[Extracted records]

Content starts

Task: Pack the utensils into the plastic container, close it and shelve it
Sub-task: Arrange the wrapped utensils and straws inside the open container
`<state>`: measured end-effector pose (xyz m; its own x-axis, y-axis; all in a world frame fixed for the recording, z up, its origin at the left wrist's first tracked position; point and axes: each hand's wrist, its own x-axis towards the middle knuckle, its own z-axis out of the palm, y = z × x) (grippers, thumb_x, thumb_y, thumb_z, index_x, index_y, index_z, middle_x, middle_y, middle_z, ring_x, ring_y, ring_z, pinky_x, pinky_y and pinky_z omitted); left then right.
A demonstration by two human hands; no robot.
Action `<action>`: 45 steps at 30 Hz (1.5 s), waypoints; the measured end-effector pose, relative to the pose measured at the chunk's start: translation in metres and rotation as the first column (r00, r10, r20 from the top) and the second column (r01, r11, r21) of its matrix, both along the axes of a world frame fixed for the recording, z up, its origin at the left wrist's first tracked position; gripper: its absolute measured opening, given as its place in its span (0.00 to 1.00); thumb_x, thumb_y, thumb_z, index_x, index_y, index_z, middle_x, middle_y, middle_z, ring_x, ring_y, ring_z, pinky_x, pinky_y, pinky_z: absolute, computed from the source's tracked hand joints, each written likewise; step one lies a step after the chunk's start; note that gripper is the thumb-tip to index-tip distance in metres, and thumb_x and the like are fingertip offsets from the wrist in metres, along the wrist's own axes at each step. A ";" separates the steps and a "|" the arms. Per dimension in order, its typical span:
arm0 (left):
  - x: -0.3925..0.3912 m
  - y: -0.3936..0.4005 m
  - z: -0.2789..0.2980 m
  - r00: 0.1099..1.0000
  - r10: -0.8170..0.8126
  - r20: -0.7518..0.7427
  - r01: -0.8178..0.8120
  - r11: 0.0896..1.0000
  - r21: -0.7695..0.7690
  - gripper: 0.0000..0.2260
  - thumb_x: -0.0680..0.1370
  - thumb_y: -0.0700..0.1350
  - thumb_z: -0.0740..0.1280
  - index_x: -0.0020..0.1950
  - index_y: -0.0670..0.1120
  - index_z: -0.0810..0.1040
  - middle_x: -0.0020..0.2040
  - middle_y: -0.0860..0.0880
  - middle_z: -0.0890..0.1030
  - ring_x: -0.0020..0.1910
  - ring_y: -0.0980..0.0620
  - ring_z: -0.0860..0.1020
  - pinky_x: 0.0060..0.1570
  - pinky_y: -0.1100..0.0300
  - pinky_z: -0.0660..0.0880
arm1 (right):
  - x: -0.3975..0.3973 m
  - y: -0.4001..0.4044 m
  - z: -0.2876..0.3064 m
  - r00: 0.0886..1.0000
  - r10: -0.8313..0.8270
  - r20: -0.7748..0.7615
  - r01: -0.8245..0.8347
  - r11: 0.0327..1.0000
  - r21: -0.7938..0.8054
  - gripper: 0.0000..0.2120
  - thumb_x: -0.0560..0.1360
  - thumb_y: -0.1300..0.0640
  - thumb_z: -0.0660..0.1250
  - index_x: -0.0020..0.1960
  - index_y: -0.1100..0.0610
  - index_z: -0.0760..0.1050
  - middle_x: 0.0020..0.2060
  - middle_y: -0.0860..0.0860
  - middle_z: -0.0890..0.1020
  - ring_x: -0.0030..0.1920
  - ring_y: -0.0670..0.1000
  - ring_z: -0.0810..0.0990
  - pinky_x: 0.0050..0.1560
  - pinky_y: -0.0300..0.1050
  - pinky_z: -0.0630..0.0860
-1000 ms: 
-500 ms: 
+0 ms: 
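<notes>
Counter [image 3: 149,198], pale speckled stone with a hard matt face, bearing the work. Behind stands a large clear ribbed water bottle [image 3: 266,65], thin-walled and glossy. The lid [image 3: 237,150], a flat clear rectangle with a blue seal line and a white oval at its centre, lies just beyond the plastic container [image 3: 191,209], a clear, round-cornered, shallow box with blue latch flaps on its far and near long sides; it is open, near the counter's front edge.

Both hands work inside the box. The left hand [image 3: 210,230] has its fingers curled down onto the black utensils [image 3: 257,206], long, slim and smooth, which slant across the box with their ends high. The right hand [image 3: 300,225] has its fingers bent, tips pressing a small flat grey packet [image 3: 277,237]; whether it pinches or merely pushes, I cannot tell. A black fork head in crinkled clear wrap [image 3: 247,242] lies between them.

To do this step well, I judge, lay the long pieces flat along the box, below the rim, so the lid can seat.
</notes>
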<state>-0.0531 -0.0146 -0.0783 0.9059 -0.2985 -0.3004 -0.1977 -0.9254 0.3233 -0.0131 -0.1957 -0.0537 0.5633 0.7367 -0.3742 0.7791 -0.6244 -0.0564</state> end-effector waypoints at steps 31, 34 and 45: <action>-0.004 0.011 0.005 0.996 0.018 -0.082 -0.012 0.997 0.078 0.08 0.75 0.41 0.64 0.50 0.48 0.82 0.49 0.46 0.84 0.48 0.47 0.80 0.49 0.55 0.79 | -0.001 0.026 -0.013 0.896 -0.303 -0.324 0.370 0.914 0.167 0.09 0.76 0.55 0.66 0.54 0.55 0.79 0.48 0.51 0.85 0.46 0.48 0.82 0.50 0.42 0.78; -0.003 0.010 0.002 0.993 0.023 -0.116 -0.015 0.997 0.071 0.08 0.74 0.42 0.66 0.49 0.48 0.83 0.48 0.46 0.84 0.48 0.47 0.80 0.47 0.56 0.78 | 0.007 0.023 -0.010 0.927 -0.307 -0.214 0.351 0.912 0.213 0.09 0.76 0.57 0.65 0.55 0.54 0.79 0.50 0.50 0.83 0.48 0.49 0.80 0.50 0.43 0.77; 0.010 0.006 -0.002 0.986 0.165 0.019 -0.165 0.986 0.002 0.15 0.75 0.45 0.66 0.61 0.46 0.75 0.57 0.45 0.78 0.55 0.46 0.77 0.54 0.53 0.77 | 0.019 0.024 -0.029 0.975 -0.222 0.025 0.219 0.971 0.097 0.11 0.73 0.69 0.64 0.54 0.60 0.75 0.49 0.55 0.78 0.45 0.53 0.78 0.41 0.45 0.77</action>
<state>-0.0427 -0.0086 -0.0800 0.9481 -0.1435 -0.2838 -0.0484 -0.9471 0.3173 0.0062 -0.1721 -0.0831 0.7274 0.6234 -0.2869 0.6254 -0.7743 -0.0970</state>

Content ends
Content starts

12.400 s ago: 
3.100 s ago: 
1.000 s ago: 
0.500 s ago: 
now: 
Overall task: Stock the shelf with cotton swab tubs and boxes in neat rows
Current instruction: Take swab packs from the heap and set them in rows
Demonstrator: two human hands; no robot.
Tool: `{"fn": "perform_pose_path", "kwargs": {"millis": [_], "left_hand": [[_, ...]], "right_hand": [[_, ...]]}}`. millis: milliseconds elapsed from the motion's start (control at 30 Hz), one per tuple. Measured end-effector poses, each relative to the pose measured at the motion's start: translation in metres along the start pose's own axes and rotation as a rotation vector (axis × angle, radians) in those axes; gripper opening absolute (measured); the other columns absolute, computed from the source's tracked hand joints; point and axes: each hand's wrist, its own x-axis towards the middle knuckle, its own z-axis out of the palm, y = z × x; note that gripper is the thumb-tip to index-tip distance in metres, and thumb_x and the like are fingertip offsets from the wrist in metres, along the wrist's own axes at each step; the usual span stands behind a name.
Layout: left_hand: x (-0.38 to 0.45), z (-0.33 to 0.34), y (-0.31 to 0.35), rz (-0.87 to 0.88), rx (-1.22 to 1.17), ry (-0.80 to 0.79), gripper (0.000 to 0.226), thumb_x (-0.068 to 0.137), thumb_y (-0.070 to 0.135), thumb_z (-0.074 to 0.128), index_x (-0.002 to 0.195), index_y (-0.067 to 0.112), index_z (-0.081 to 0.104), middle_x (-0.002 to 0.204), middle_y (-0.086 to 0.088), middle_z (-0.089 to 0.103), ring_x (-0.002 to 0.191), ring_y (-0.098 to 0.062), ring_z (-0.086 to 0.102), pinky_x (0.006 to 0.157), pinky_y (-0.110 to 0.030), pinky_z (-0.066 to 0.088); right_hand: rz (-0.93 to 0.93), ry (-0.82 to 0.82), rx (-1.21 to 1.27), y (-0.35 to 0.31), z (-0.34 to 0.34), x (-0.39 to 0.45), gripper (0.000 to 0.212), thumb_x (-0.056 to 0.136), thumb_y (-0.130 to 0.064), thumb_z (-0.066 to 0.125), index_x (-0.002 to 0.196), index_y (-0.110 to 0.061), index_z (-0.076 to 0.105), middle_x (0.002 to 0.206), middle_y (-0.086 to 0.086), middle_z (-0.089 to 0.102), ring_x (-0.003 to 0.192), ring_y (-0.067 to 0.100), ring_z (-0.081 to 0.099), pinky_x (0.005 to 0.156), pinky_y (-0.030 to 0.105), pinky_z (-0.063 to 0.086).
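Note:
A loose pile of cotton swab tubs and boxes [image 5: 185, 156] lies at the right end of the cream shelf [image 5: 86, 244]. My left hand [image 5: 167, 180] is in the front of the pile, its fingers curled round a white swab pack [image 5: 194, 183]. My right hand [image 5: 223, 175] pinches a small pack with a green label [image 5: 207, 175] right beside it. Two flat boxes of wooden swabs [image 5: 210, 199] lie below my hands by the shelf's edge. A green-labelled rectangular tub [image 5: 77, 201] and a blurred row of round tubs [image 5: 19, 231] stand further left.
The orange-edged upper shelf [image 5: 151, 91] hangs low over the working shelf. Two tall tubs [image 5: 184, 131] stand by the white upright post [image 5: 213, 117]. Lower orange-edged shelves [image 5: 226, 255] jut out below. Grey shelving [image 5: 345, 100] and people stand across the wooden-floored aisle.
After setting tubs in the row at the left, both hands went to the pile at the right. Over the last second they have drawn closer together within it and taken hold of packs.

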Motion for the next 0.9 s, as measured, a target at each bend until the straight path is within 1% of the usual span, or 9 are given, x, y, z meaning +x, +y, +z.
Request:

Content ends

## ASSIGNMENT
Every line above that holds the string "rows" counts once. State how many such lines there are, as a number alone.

## SOLUTION TO THE PROBLEM
2